Does this in any way imply that a young black man unjustly accused of killing another black man in fiction is unrealistic? Because black people predominantly kill other black people, no black man can reasonably be held to be innocent if charged?
Is that what passes for logic in your parts?
Often consensual interracial sex ‘back in the day’ would become, if discovered, “rape” after the fact. For this reason Chuck Berry would take a picture of a smiling topless white woman before indulging in consensual sexual activity with them; so it was that much harder to claim that anything that happened afterward was somehow unwanted.
There is also the fact that one might well be falsely accused, i.e. someone else did it. Interracial identity line ups are notoriously inaccurate. Now that there is DNA evidence this is less of a problem; but they are sure clearing up a lot of cases where the ‘guilty’ party couldn't have possibly been the actual perpetrator.
While you seem fixated upon the “fact” that most interracial rapes are black on white; most rapes (like murders) are within the same racial group; and there ARE and HAVE been those who have been falsely accused.
“TKMB” is a novel that explores racial tensions, and a man doing the right thing even when it costs him. It in no way seeks to establish that no black man ever did rape a white woman; or that any who were accused were innocent; any more than every Perry Mason episode sought to establish that the person charged was NEVER guilty, but you could always get the actual guilty party to admit it in court.
Well, I'll be darned. We actually have a Travis, and a Mcgee!
whoops...i am nothing if not detail oriented eh?
Please explain the point you are attempting to make with your reference to “The Heart of Darkness”? Because to me it seems further absurd and illogical and immoral guilt by (racial) association.
The useful idiocy I see here is you attempting to divide people by race rather than accepting the full humanity and personal and individual responsibility of all people.
Racial factions are the bread and butter of socialist kleptocracy; they have no place in a free and individualistic society.
Please educate yourself on “the Socialist roots of Antisemitism”; it is applicable to racism of all sorts.

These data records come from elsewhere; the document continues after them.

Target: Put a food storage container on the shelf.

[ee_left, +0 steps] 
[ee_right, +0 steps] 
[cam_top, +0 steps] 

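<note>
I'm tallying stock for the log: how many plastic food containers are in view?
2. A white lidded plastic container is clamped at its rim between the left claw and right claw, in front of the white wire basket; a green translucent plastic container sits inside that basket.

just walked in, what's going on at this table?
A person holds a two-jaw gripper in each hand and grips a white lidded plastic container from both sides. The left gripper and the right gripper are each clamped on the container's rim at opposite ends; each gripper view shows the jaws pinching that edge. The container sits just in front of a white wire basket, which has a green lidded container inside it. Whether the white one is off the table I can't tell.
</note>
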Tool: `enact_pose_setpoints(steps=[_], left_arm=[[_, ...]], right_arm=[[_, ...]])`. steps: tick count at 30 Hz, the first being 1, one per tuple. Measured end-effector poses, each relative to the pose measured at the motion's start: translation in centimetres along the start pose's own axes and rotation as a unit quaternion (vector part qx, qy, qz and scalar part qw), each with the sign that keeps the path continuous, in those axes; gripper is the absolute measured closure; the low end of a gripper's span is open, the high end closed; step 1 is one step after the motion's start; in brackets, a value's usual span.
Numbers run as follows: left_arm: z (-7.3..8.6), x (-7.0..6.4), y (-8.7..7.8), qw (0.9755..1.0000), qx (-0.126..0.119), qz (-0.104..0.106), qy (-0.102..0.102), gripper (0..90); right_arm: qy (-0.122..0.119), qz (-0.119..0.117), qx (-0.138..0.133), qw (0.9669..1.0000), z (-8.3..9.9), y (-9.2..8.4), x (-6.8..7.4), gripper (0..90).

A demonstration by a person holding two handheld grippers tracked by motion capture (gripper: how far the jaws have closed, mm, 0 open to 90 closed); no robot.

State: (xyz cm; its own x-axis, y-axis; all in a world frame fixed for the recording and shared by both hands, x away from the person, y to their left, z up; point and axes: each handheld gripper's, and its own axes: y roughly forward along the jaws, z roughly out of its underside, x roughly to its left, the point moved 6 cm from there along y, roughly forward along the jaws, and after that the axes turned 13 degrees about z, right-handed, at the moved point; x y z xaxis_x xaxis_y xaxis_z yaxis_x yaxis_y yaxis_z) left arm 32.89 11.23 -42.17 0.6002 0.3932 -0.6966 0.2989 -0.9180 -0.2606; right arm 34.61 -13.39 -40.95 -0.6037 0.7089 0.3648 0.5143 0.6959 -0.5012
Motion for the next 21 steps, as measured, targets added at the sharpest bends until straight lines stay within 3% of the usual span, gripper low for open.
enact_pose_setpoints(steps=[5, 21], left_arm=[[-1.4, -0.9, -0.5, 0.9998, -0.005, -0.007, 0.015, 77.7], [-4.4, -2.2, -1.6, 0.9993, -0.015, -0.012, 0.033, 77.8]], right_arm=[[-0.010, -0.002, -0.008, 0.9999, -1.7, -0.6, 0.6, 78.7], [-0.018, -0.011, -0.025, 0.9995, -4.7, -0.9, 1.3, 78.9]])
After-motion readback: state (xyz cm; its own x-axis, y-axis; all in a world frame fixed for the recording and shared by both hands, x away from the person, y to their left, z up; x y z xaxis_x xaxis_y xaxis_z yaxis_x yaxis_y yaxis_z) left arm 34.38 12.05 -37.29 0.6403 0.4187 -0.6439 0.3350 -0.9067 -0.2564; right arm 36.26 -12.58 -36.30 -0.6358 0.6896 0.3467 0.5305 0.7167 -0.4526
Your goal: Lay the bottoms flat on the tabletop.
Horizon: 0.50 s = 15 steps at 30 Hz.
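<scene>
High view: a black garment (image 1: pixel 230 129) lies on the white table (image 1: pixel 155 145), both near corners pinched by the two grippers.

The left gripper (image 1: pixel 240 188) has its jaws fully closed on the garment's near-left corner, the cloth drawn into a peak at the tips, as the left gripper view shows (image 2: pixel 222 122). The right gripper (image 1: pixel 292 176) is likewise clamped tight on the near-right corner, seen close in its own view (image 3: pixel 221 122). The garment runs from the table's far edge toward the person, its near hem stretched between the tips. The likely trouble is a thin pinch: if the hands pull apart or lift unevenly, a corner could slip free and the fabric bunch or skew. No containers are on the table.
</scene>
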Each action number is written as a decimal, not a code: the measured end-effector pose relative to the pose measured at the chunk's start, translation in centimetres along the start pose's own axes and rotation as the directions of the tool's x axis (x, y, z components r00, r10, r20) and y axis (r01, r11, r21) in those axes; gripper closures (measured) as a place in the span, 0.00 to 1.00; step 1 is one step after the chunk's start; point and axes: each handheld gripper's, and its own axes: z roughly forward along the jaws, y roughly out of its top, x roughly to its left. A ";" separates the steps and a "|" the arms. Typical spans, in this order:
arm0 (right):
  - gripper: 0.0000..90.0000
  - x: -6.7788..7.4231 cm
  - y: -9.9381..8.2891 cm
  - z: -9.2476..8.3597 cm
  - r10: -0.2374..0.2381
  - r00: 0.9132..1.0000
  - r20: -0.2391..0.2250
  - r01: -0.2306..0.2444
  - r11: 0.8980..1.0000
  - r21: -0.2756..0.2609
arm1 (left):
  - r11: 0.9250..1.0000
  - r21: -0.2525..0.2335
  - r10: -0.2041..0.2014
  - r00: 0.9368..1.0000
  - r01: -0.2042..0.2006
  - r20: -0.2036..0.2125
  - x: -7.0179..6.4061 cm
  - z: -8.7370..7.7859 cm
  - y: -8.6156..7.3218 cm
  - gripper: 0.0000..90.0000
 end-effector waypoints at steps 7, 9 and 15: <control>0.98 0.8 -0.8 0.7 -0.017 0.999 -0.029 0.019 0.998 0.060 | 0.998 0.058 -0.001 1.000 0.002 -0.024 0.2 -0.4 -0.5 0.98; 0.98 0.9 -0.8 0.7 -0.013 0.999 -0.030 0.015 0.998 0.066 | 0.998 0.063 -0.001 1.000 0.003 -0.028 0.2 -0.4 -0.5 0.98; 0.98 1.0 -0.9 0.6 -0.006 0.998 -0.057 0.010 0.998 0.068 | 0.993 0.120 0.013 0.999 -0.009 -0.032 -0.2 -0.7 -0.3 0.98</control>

http://www.independent.org/publications/article.asp?id=359
“Capitalism and the market economy encourage racial, ethnic, and religious tolerance, while supporting a plurality of diverse lifestyles and customs. Heavily regulated or socialist economies, in contrast, tend to breed intolerance and ethnic persecution. Socialism leads to low rates of economic growth, disputes over resource use, and concentrated political power-all conditions which encourage conflict rather than cooperation. Ethnic and religious minorities usually do poorly when political coercion is prevalent. Economic collapsesusually associated with interventionismworsen the problem by unleashing the destructive psychological forces of envy and resentment, which feed prejudice and persecution.”